Multifamily Blended Net Rental Growth Rate was 16% during the first quarter 2022.

Multifamily Development

Haus25, a 750-unit property located at 25 Christopher Columbus in Jersey City, NJ commenced leasing on April 6, 2022 and was 29% leased as of May 1, 2022.

OFFICE PORTFOLIO HIGHLIGHTS

As of March 31, 2022, the Company’s consolidated office portfolio was comprised of six operational properties across 4.3 million rentable square feet and was 73.3% leased. The Waterfront office portfolio was 70.9% leased.

The Company signed 142,200 square feet of new leases, renewals or expansions in the first quarter 2022.


In January 2022, a new 15-year 130,400 square foot lease was executed with Collectors Universe at Harborside 3, replacing and expanding MUFG’s space. MUFG was not in occupation of its full space and surrendered 100,300 square feet of its lease, paying a $23 million termination fee on a GAAP basis.

TRANSACTION ACTIVITY

Waterfront Office Dispositions

On January 21, 2022, the Company completed the disposal of 111 River Street in Hoboken, NJ for $210 million.

Land Dispositions

The Company completed the disposal of four land parcels located in West Windsor, Weehawken and Jersey City, NJ for $129.5 million year-to-date.

Two land parcels located in Hudson County, NJ remain under binding contract for a total value of $25.5 million.  

Acquisitions

On March 16, 2022, the Company entered into an off-market transaction to acquire The James for $130 million, or a 4.0% cap rate. The James is a Class-A 240-unit property located in Park Ridge, NJ, which was built in June 2021 and awarded the National Green Building Standard Silver Certification in August 2021. The acquisition is expected to close in the second quarter 2022.

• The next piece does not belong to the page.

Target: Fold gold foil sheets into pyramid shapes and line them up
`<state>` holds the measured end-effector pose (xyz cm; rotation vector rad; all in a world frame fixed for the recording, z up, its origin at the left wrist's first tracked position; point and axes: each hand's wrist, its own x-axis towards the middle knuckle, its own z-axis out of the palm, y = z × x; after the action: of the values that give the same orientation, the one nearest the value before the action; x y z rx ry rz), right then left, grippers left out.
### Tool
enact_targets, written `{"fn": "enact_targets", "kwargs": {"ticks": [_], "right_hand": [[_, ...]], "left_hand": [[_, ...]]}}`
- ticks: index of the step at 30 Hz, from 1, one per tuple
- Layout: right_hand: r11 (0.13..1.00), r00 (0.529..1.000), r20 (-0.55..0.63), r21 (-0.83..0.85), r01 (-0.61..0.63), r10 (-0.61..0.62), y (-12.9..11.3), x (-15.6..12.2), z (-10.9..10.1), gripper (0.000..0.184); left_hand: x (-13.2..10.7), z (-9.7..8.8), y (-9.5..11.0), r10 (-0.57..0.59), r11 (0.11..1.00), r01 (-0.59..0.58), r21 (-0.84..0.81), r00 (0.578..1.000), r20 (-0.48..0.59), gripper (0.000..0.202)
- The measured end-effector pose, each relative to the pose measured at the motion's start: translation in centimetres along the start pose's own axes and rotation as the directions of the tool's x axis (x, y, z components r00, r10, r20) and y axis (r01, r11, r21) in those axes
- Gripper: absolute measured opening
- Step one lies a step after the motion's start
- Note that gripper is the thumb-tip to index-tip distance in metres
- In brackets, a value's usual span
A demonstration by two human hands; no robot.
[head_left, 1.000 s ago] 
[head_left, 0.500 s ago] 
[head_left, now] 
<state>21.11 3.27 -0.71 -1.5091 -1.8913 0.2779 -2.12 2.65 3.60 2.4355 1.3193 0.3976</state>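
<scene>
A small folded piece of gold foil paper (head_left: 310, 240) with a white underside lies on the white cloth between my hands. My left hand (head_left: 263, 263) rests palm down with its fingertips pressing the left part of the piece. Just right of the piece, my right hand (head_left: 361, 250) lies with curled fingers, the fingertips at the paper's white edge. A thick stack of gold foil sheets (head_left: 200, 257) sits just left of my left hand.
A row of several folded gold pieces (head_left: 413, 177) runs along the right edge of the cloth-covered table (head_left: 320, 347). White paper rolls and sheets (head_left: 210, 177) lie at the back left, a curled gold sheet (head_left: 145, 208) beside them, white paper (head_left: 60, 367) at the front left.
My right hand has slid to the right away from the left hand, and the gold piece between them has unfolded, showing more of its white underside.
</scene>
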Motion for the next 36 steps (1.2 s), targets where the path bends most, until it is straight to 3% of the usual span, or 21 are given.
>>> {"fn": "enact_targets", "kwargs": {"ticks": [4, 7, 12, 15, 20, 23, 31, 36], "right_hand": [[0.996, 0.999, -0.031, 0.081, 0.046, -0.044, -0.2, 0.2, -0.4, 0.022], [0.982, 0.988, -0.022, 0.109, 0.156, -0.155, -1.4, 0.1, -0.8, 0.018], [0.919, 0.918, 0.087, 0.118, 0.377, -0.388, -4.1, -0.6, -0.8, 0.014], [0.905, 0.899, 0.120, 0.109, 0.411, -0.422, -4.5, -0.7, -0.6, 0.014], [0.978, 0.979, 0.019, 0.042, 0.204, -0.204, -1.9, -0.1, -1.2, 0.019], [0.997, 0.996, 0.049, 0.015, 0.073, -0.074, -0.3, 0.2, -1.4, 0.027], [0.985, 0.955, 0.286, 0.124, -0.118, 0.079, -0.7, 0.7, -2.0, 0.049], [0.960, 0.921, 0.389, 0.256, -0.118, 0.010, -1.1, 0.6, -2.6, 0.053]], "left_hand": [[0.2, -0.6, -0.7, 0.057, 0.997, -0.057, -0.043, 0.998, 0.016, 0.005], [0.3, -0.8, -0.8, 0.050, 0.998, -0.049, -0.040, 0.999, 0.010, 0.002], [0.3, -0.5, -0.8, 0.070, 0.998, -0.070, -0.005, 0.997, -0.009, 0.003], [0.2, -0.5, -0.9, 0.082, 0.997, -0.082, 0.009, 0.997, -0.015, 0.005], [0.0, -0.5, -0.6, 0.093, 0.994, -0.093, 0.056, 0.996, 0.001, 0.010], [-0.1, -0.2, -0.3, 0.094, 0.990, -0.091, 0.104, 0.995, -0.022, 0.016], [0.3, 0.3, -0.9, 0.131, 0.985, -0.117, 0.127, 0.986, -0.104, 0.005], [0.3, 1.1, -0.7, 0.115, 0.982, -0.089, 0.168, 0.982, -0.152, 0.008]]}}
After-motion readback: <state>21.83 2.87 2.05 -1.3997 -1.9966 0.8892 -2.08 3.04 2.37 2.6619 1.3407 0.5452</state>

BALANCE SHEET/CAPITAL MARKETS

At March 31, 2022, the Company had a debt-to-undepreciated assets ratio of 44.9%. At March 31, 2022, total liquidity was $198 million, comprised of $26 million of unrestricted cash and $172 million of availability under the revolving credit facility. At March 31, 2022, the revolving credit facility balance was $78 million.

Over 70% of the Company’s total debt portfolio (consolidated and unconsolidated) is hedged or fixed at a weighted average interest rate of 3.78% with a maturity of 5.2 years.

With the disposal of 111 River Street in Hoboken, NJ, the Company paid down $150 million of its debt during the first quarter 2022.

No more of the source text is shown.